Thursday 15 January 2009

Rest in Peace Patrick McGoohan



I shan't pretend to be familiar with Patrick McGoohan's work outside of The Prisoner. I have read that J K Rowling approached Mr McGoohan in the early stages of the first Harry Potter adaptation, with an eye to seeing him cast as super-wizard Dumbledore; McGoohan refused on the grounds of ill health. Other than that, I'm familiar with his role as Edward I in Mel Gibson's Brit-basher Braveheart, and agenting about in Howard Hughes' sit-in favourite Ice Station Zebra. He'll always be Number 6 to me though, not for any quality sleight elsewhere mind you, but because his big-browed bruiser braining in The Village is indelible.

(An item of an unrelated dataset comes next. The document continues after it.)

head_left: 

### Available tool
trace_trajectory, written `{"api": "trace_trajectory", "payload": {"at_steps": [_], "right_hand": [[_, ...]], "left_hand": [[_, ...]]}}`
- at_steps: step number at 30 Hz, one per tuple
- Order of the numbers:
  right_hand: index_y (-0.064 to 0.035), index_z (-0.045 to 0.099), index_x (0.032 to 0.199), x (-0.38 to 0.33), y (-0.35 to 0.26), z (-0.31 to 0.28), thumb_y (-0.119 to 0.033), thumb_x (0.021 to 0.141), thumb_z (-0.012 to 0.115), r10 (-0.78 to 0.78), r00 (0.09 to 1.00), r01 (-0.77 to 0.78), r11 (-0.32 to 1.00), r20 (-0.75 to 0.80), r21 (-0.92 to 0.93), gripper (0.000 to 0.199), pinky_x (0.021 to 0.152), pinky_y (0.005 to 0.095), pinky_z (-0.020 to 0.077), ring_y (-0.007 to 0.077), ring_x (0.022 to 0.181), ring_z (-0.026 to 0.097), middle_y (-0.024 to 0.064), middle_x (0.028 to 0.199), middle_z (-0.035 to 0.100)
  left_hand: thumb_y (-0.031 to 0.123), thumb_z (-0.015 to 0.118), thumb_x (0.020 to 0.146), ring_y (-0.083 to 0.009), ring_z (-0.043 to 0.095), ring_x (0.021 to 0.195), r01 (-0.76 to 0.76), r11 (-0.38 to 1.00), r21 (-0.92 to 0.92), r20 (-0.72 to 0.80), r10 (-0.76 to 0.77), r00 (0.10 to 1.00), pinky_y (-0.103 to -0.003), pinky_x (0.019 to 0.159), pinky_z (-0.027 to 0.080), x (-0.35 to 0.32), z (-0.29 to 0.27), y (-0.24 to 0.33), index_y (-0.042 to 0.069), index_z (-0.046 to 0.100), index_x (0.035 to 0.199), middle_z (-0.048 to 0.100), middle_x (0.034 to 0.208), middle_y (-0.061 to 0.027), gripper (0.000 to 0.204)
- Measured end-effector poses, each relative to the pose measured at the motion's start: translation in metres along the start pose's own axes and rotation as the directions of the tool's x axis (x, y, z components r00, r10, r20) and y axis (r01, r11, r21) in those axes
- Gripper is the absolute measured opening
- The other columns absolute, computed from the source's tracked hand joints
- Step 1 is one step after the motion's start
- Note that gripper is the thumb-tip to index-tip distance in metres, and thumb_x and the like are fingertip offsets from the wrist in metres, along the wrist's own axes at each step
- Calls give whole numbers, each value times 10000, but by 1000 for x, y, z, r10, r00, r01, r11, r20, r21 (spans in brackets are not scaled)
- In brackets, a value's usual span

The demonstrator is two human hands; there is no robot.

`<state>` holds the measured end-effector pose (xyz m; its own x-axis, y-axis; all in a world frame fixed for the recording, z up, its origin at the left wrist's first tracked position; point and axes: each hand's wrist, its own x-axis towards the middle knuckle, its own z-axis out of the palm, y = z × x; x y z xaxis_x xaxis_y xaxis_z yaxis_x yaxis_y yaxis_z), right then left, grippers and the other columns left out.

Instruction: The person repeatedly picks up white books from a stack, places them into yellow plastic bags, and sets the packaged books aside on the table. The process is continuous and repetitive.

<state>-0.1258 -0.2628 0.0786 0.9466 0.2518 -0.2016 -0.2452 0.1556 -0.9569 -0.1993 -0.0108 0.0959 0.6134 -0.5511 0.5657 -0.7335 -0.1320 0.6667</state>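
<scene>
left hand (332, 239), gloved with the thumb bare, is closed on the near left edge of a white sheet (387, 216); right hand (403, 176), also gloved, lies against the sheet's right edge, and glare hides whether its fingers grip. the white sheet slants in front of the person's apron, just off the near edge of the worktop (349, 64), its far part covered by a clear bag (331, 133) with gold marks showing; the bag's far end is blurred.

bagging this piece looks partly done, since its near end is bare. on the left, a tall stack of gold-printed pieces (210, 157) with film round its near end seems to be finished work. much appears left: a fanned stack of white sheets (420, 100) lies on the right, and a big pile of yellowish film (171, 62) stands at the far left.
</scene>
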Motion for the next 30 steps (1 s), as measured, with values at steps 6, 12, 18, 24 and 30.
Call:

A danger man hands in his notice and retreats home, where he is drugged. He wakes up in The Village, a bureaucratic deprogramming nightmare town with indistinct global allegiance. Throughout the series McGoohan is battered physically and psychologically as a parade of Number 2's attempt to learn his secret: why he's jacked it all in. They fail miserably. Prisoner is the quintessential renegade thriller. Where Bond is, more often than not, about committee sanctioned cruelty, Prisoner is a broad shouldered side-part scrapper out-thinking stooges who want to steal the hinge of his identity. McGoohan utterly convincing as an autonomous island of resistance in a sea of compliance.

Here's the opener:



Rather than prattle on, why not let McGoohan have the last word? Via the unending gift of YouTube, here's a couple of interview pieces with the man himself, talking about the motivations behind the series. First a 1977 interview with Warner Troyer, courteously of The Ontario Educational Communications Authority. Here, McGoohan answers questions from an unusually informed and inquisitive live studio audience:

The Prisoner Puzzle Part 1

The Prisoner Puzzle Part 2

The Prisoner Puzzle Part 3

The Prisoner Puzzle Part 4

Lastly we have an older McGoohan pontificating on the show's appeal and meanings in an extract from Channel 4's never-repeated 1984 documentary Six Into One: The Prisoner File. Judging by the rapidly receding sunlight behind him, this was snatched at day's end. McGoohan's a little nice, like he's had a few to drink, and is just getting to the chatty part of the booze. A great way to remember a great man.

The Prisoner File Part 1

The Prisoner File Part 2


Enjoy.

Be seeing you.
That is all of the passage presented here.